Your assignment:
Whenever a line in the entries below includes the string "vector", count that line. Report the total alone.

Information supplied START

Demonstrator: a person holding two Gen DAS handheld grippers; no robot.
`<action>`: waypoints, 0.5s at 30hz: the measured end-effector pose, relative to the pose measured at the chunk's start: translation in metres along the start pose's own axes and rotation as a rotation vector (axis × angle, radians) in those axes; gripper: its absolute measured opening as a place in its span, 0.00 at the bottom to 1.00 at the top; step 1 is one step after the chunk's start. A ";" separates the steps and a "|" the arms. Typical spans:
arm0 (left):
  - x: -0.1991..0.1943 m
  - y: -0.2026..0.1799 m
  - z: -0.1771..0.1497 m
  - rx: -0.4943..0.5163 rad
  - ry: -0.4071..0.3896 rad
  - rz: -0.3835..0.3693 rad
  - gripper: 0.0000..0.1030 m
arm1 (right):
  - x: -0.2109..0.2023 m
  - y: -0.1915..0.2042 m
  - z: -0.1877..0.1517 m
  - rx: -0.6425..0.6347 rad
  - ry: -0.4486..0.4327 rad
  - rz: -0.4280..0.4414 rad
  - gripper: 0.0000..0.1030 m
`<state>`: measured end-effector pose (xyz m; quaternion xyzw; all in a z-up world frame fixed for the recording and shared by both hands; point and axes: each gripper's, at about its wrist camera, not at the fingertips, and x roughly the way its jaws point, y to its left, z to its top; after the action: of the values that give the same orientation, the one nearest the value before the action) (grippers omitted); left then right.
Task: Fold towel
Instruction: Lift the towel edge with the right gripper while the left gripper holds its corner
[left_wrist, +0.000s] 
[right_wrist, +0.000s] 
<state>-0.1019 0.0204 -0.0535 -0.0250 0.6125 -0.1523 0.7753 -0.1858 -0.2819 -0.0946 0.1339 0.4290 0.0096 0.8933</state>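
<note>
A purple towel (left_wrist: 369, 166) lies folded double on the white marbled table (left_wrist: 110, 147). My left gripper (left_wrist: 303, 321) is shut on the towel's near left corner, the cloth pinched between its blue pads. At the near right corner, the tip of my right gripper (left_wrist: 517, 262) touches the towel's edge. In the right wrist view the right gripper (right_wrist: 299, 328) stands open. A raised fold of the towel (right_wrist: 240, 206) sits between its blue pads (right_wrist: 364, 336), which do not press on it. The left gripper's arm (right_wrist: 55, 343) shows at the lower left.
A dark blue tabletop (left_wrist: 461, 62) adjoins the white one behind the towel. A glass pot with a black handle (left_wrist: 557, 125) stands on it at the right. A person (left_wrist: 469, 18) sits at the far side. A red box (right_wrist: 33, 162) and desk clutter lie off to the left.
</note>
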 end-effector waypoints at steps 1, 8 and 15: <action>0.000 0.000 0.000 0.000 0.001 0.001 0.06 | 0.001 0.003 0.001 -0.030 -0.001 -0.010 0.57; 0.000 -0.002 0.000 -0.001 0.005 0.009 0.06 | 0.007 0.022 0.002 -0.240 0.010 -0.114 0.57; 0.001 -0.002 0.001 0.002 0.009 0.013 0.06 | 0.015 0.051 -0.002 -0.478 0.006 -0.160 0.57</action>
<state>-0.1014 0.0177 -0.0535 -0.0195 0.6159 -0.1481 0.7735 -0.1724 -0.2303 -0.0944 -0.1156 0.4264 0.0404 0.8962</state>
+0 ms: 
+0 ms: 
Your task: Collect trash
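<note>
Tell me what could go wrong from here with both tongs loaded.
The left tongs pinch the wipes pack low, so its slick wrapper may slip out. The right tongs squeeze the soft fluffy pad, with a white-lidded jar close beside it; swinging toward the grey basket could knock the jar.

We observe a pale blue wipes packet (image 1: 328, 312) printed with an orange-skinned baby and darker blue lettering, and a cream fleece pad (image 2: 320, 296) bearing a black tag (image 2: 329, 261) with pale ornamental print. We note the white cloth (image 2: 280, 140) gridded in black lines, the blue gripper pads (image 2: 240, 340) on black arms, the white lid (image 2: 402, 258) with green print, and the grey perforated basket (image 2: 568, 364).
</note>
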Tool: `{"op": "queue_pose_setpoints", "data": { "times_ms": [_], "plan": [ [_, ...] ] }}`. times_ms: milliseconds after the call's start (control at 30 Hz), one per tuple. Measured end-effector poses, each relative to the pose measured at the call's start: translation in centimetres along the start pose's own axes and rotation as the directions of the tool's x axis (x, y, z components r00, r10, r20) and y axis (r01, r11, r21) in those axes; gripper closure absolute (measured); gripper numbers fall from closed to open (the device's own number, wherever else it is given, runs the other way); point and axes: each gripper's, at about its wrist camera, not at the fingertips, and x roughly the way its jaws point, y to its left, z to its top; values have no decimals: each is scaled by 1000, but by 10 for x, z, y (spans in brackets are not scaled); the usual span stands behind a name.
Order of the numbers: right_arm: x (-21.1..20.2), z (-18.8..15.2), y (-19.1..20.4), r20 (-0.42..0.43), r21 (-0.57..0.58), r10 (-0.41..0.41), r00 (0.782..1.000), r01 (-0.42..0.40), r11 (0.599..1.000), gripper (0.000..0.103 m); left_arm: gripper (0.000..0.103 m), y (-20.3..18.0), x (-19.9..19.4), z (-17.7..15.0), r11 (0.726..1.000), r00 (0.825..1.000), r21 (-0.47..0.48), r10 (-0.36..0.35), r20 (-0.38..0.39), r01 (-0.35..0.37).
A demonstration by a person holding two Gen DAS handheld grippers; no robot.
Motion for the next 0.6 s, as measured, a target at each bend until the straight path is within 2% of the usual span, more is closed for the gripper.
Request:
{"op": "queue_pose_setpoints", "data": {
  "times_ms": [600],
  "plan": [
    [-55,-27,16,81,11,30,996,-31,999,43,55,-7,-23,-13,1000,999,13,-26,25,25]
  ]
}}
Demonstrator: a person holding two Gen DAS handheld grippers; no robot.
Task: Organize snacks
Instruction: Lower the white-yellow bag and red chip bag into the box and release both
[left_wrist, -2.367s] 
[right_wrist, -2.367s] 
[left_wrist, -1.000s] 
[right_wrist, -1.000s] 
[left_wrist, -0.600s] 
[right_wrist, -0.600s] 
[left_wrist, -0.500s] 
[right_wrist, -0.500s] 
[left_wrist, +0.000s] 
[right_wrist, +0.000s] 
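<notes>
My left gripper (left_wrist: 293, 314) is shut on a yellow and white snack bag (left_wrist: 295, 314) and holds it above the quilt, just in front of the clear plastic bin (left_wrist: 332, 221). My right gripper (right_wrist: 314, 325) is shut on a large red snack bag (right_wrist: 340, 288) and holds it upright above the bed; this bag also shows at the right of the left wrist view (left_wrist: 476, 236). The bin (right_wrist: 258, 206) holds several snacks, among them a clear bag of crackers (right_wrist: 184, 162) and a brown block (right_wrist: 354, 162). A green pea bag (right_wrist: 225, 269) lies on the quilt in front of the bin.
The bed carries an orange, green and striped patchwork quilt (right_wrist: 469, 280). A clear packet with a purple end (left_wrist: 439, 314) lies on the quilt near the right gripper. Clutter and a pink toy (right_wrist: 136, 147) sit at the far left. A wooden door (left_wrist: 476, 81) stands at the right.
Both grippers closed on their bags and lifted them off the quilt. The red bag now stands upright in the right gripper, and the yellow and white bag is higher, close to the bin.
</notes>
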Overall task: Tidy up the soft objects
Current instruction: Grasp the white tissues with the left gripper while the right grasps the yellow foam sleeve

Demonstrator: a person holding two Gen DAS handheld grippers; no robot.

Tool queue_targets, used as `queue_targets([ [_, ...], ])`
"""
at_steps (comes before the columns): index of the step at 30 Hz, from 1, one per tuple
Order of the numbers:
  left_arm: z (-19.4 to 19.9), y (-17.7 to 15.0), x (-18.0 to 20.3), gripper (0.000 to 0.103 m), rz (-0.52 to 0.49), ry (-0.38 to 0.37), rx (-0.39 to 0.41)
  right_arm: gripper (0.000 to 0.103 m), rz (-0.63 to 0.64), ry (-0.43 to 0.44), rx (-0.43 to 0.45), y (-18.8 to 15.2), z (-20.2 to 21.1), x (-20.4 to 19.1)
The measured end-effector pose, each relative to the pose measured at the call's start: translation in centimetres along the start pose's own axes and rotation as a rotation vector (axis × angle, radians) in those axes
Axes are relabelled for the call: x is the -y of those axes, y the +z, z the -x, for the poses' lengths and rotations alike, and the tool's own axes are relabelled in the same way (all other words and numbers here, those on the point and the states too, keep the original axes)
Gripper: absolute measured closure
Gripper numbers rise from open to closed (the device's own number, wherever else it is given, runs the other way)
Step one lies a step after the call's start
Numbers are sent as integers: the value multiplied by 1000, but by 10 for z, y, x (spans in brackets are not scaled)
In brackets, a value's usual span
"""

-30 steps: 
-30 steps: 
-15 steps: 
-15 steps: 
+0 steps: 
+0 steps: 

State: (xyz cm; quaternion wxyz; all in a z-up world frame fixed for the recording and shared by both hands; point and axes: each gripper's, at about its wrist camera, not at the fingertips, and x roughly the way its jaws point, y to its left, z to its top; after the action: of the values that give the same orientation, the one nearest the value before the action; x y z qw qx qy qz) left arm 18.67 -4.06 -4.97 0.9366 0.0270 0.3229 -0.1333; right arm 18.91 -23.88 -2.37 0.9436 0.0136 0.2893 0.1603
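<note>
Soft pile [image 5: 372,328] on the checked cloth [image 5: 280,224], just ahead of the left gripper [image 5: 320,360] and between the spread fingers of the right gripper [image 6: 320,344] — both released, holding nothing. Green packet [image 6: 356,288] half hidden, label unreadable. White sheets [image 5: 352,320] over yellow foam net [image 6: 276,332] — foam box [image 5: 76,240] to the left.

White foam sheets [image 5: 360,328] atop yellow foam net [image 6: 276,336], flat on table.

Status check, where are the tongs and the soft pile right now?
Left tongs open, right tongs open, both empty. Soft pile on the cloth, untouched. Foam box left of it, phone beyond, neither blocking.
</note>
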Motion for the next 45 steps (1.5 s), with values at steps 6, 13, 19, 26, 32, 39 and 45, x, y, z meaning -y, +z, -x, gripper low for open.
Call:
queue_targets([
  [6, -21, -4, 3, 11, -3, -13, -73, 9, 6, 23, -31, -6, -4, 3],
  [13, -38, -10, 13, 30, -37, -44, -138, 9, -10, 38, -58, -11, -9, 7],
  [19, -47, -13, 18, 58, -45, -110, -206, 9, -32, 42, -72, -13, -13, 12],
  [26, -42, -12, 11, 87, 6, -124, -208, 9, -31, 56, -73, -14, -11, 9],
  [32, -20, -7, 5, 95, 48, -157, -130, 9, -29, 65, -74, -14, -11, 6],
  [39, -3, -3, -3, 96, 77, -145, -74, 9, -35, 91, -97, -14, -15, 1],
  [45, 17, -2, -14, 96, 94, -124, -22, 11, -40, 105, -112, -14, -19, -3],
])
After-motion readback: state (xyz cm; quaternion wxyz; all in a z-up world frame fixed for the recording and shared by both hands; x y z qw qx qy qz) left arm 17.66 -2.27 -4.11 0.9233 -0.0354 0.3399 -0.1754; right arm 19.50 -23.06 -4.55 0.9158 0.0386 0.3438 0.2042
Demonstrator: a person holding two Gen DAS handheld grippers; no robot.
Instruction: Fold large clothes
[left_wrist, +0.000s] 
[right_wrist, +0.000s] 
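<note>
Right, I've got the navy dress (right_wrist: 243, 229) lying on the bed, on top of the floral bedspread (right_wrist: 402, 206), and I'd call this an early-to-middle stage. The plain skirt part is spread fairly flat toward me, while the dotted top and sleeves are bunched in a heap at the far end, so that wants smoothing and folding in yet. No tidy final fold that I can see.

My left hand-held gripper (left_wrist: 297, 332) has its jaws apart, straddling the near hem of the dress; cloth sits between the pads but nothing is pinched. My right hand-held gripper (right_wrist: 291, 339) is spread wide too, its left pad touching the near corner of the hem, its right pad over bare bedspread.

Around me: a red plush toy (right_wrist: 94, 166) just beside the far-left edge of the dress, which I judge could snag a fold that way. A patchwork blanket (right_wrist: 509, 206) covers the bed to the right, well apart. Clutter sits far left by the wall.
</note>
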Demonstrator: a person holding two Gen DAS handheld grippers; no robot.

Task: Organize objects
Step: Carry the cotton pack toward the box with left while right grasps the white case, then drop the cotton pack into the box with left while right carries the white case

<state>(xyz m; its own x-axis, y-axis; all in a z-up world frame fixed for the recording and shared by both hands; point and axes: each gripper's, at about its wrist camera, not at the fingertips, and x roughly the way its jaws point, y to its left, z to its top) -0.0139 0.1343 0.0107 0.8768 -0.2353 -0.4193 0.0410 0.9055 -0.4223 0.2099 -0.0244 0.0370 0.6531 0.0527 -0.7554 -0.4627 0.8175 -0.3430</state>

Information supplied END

Output of the task:
2